Billy Collings

Personal information
- Date of birth: 10 June 1940 (age 85)
- Place of birth: Glasgow, Scotland

Youth career
- Vale of Clyde

Senior career*
- Years: Team / Apps / (Gls)
- 1958–1961: Morton / 48 / (14)
- 1960–1962: Dumbarton / 11 / (6)
- 1961–1962: Berwick Rangers / 16 / (7)
- 1962–1964: Cambuslang Rangers
- 1964–1970: Queen of the South / 193 / (24)
- 1970–1973: Stranraer / 101 / (6)
- 1973–1974: Gretna

= Billy Collings =

Scottish footballer

Billy Collings (born 10 June 1940) is a Scottish former footballer who played for Greenock Morton, Dumbarton, Berwick Rangers, Cambuslang Rangers, Queen of the South, Stranraer and Gretna.

==Playing career==
===Morton, Dumbarton & Berwick===
Collings started his senior career as a teenager playing for Greenock Morton. At the same time he served his apprenticeship as a bricklayer working at Greenock shipyards.

He then joined Dumbarton where he picked up the only sending-off of his senior career. Next on Collings' travels was Berwick Rangers after which he stopped playing completely.

===Cambuslang Rangers===
Collings was playing snooker in Bridgeton YMCA when he was approached by Davie McLachan to play for Cambuslang Rangers in the West of Scotland Junior league.
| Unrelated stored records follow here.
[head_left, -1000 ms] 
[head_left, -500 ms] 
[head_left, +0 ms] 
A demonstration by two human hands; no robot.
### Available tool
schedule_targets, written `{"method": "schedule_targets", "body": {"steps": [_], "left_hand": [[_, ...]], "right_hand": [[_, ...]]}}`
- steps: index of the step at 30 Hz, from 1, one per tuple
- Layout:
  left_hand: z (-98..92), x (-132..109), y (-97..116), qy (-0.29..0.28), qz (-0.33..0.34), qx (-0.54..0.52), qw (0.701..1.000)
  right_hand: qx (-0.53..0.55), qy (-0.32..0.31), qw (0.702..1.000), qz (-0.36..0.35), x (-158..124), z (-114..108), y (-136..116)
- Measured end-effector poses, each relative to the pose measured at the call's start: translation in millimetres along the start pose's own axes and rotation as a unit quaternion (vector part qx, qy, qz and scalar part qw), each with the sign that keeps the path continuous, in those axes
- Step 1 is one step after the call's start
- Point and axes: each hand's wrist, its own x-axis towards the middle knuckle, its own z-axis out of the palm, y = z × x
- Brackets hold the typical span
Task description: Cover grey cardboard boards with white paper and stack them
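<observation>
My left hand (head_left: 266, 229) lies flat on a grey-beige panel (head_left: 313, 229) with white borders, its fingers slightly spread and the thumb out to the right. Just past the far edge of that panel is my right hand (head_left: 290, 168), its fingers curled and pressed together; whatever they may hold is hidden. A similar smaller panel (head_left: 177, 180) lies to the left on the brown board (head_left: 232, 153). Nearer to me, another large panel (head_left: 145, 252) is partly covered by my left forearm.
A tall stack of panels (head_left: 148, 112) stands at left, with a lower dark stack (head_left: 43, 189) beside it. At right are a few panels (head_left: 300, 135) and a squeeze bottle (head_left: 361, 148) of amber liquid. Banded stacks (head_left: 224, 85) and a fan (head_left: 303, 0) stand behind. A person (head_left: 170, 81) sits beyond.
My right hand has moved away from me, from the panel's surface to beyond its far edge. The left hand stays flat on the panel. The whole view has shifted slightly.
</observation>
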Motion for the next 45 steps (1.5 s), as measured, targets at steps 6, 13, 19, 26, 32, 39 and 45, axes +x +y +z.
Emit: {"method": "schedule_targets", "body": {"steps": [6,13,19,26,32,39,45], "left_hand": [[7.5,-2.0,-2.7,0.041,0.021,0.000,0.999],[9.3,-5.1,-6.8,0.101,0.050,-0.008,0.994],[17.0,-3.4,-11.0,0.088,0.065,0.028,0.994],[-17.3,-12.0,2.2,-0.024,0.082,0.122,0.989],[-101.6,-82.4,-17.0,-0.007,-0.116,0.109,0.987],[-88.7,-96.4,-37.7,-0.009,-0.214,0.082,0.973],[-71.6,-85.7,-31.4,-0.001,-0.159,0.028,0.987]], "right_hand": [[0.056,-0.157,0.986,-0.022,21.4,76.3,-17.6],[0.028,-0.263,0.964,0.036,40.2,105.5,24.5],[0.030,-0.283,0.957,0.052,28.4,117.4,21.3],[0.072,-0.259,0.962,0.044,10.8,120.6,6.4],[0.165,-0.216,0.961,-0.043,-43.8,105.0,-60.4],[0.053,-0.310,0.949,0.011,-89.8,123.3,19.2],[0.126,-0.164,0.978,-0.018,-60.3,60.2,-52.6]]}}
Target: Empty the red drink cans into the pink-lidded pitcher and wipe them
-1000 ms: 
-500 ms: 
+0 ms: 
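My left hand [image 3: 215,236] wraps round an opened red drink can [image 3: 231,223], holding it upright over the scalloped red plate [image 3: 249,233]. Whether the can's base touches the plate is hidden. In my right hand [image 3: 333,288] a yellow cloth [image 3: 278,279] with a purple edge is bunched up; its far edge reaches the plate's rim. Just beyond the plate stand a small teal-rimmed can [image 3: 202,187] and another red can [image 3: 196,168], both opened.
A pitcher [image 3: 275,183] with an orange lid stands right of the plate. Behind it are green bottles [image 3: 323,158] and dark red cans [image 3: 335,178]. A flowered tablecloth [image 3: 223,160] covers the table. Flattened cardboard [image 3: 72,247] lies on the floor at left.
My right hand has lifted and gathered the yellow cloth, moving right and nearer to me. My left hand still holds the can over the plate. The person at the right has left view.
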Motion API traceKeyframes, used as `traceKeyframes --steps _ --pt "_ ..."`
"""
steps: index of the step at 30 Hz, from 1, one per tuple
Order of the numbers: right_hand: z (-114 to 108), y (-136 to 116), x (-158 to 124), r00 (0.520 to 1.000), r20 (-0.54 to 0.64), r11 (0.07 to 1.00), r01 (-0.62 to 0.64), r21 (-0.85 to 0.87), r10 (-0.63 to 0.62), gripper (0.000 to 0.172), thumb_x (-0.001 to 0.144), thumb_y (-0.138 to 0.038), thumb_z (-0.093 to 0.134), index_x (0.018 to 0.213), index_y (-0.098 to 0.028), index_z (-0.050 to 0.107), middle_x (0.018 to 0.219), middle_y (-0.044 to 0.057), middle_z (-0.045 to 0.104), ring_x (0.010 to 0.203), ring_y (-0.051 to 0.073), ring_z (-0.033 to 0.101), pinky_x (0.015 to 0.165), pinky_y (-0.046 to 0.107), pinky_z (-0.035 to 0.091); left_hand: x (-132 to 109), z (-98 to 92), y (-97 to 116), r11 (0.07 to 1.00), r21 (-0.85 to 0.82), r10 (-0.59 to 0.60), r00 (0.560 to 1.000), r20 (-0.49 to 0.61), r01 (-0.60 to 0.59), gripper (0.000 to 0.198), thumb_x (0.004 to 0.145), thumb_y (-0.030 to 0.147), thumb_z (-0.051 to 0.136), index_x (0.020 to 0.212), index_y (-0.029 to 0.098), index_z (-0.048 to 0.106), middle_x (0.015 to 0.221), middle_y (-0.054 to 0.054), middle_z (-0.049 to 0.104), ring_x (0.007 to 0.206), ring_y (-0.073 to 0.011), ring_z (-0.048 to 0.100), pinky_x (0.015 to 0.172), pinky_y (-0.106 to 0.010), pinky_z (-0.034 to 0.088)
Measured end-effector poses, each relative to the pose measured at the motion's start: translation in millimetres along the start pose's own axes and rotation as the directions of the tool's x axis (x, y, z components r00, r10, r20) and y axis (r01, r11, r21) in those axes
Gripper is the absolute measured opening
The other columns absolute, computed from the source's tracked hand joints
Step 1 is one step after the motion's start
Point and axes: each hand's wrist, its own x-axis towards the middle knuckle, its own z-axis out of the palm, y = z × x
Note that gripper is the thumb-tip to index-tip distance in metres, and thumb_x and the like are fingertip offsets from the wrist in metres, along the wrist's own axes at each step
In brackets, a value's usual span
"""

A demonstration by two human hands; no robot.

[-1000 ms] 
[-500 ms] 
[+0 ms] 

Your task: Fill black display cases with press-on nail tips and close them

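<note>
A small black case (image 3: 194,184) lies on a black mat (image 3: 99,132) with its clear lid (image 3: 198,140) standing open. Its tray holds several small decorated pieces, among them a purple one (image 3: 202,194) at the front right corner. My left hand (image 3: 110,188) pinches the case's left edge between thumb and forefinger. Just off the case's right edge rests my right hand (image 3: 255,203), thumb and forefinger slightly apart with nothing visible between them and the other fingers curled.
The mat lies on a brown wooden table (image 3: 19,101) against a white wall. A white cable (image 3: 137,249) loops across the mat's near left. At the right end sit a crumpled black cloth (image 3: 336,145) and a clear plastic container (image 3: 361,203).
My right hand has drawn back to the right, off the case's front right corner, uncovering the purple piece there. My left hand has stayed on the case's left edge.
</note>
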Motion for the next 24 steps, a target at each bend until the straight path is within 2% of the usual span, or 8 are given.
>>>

Collings agreed to join.

At Cambuslang with Collings was ex Queen of the South trainer Jimmy McGuire and ex Queens left back Charlie Hammill.

Despite being a marked man as an ex-pro, Collings remembers his Junior League time with affection. Cambuslang Rangers won the West of Scotland Junior League and also made it to the Scottish Junior Cup Final. In the semi-final played at neutral Firhill he picked up an injury that essentially ended his involvement in the fixture. Struggling to run he was moved to left wing where he finished the game.

After the game, he was at home when police came to the door to tell him that he was required to attend hospital immediately. At hospital he was told that his earlier diagnosis was inadequate as it had since been recognised that there was issue that hadn't been noticed. Collings was subsequently diagnosed as having a broken rib and a punctured lung. He played in the final after taking an injection from a specialist. The final was won by Johnstone Burgh.

===Queen of the South===

Collings was signed by Queen of the South manager George Farm when the Dumfries club were in Scotland's top division. Collings was paid a retainer of £5 per week for remaining with Cambuslang ahead of joining Queens in the close season to start his career as a full-time footballer. However, Farm was sacked as manager in January and Queens were relegated at the season's end. Collings was facing part-time Second Division football of which he had had enough of at Berwick. Before the new season's start he approached club official Jimmy McKinnell Junior to request a free transfer – the request was rejected.

Now aged 24, Collings made his debut for Queens on 8 August 1964 against Montrose in the Scottish League Cup, and netted a debut goal in the 2–0 home victory.

Collings was an attacking midfielder of the old school – one who was as happy exchanging lumps with opposing defenders as sticking the ball in the net. He earned £8 a week when he broke into the Queens first team.

In Queens' first 2 seasons after Collings' breakthrough (1964–65 and 1965–66) they missed out on promotion back to Scotland's top flight by one place by finishing third. They again finished third in his last season at the club (1969–70). Over six seasons Collings scored 31 goals in his 247 appearances for Queens excluding friendlies.

Collings' last game for Queens was in the 2–0 away win against East Fife on 25 April 1970.

===Stranraer & Gretna===
Collings left Queens in 1970 signing for Stranraer. Collings scored for Stranraer in a 5–5 draw against Queens at Stair Park when Queens came back from 5–2 down. Collings also scored to put Stranraer 1–0 ahead against Celtic in the League Cup at Stair Park in 1972.

At Stranraer the player of the year title was awarded by Willie Marshall of Marshall's buses. After having been presented with the title on the Saturday evening of the season end dinner and dance Collings was told on the following Monday that he was being released by the club. Collings joined non-League Gretna where he finished his playing career.

==After football==
After retiring as a footballer Billy Collings worked as manager of a Peugeot car sales operation. He has three children and six grandchildren and has stayed in Dumfries since his days as a Queens player. Collings enjoys his retirement watching Queen of the South and playing golf with former club mate and now Queens honorary director Allan Ball.